* _Task goal_
Set out exactly every line of the entries below, starting at the line that holds "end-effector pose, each" and stopping after the line that holds "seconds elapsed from".

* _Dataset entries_
════════════════════

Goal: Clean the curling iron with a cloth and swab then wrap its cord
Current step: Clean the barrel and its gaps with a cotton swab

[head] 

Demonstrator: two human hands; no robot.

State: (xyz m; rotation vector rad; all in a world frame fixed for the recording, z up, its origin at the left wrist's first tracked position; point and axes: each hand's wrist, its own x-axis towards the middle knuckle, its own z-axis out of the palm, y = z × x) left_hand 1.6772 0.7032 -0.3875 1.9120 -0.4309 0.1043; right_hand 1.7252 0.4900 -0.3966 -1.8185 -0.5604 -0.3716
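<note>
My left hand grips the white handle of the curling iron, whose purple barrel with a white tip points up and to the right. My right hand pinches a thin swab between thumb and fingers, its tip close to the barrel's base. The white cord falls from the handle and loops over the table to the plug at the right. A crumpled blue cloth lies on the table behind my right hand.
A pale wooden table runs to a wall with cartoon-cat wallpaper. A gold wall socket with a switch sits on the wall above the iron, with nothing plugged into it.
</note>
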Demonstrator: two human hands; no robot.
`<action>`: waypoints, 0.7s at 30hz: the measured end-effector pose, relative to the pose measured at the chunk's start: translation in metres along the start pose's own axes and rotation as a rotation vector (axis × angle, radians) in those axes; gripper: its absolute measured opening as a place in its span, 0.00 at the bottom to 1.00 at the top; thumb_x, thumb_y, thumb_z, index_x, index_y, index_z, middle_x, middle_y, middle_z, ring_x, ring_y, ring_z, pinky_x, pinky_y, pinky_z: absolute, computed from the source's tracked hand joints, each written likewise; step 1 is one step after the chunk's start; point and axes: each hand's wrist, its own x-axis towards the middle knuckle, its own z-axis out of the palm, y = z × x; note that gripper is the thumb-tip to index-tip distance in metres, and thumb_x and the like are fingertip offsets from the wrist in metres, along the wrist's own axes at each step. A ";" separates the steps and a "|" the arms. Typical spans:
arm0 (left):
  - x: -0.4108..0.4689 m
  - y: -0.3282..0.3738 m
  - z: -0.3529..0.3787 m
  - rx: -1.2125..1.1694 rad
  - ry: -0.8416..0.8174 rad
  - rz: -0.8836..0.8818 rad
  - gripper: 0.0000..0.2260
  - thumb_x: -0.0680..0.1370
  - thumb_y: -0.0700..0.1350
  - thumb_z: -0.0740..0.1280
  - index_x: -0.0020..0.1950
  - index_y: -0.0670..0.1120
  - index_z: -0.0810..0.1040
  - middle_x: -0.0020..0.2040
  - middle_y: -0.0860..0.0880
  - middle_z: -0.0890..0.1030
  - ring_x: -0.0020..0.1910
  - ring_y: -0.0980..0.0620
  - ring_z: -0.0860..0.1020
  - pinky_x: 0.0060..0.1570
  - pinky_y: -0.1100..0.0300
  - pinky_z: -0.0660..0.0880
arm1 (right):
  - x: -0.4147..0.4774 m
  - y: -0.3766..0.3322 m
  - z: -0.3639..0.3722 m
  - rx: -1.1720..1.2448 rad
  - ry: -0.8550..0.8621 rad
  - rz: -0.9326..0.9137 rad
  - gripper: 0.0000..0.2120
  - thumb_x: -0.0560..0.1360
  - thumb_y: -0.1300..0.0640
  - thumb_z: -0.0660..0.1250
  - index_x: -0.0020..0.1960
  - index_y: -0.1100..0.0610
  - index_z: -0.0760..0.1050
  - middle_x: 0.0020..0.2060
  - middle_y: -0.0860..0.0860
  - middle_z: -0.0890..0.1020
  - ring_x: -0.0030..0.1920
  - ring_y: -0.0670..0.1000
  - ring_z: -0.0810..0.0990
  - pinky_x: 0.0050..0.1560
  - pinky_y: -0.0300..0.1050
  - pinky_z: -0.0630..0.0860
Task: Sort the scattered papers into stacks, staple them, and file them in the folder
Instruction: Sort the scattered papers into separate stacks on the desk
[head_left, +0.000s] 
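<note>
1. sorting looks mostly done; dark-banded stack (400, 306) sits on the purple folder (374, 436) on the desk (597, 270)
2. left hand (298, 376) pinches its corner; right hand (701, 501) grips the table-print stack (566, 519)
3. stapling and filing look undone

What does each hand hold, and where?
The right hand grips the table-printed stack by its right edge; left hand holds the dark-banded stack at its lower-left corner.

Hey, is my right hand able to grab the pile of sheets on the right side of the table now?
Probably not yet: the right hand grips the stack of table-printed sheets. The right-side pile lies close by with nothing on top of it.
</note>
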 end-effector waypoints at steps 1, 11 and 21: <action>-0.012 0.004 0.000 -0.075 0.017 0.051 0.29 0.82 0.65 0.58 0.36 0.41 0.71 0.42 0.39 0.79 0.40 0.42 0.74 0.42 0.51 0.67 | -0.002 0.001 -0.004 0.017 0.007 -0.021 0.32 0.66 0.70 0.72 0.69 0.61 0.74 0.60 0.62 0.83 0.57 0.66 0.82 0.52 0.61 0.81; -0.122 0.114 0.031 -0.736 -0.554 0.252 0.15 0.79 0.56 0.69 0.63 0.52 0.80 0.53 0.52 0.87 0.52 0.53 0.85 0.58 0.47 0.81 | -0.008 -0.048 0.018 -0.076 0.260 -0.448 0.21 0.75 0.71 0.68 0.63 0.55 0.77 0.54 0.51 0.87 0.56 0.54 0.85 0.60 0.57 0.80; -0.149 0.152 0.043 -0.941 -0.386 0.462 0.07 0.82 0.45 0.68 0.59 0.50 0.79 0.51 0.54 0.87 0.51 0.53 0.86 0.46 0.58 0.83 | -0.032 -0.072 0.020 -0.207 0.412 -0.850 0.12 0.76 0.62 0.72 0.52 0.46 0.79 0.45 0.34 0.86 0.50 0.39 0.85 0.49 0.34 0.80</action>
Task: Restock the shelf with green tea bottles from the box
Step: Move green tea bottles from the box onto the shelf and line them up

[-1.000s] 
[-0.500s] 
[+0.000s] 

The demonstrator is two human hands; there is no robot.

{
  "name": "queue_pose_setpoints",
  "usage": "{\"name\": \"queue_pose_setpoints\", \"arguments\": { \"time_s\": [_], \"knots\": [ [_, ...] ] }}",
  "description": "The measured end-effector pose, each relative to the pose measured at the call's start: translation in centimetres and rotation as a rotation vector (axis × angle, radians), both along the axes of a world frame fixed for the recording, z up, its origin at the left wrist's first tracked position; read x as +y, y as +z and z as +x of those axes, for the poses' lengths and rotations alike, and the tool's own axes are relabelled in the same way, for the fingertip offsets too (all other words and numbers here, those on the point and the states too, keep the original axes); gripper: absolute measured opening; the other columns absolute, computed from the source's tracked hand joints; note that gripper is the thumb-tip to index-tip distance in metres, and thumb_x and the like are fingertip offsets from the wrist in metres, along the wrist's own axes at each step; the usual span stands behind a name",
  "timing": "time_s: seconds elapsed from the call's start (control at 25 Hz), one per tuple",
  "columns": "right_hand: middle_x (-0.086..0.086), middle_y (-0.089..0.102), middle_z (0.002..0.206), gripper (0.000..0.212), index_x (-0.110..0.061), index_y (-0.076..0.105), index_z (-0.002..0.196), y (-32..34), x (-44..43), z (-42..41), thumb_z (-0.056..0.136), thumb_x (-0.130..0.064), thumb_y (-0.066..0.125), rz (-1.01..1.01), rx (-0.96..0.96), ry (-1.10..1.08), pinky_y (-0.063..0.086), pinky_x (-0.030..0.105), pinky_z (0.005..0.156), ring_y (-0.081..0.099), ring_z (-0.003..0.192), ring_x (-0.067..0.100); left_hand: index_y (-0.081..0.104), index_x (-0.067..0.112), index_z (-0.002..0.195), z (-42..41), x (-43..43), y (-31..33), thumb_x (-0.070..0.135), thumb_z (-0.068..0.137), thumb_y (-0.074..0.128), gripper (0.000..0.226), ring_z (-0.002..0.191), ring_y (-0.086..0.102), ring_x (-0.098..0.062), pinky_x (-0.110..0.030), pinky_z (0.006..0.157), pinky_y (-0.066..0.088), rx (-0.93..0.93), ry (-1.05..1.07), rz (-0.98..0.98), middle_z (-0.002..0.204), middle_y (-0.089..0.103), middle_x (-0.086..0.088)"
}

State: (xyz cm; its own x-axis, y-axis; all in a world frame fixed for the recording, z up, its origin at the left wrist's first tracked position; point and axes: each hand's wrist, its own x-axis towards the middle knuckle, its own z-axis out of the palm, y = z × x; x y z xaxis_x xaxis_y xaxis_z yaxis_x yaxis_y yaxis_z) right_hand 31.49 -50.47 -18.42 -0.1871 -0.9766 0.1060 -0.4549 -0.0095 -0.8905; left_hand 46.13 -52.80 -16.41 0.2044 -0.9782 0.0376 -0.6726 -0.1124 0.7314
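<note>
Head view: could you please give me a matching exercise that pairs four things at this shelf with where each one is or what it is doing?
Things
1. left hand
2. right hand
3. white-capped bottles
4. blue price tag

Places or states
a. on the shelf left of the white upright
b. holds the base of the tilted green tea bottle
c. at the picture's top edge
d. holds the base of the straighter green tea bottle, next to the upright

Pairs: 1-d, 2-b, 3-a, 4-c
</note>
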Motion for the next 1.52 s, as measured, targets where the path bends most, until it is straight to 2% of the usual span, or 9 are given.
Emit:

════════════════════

* _Response box_
  "description": "The measured end-effector pose, each relative to the pose measured at the call's start: translation in centimetres and rotation as a rotation vector (axis × angle, radians), both along the axes of a world frame fixed for the recording, z up, its origin at the left wrist's first tracked position; read x as +y, y as +z and z as +x of those axes, for the poses' lengths and rotations alike, and the tool's own axes are relabelled in the same way, for the fingertip offsets too (all other words and numbers here, those on the point and the states too, keep the original axes); gripper: absolute measured opening; the other columns absolute, computed from the source's tracked hand joints; note that gripper is the thumb-tip to index-tip distance in metres, and thumb_x and the like are fingertip offsets from the wrist in metres, along the wrist's own axes at each step; the usual span stands behind a name",
  "timing": "time_s: seconds elapsed from the call's start (control at 25 Hz), one per tuple",

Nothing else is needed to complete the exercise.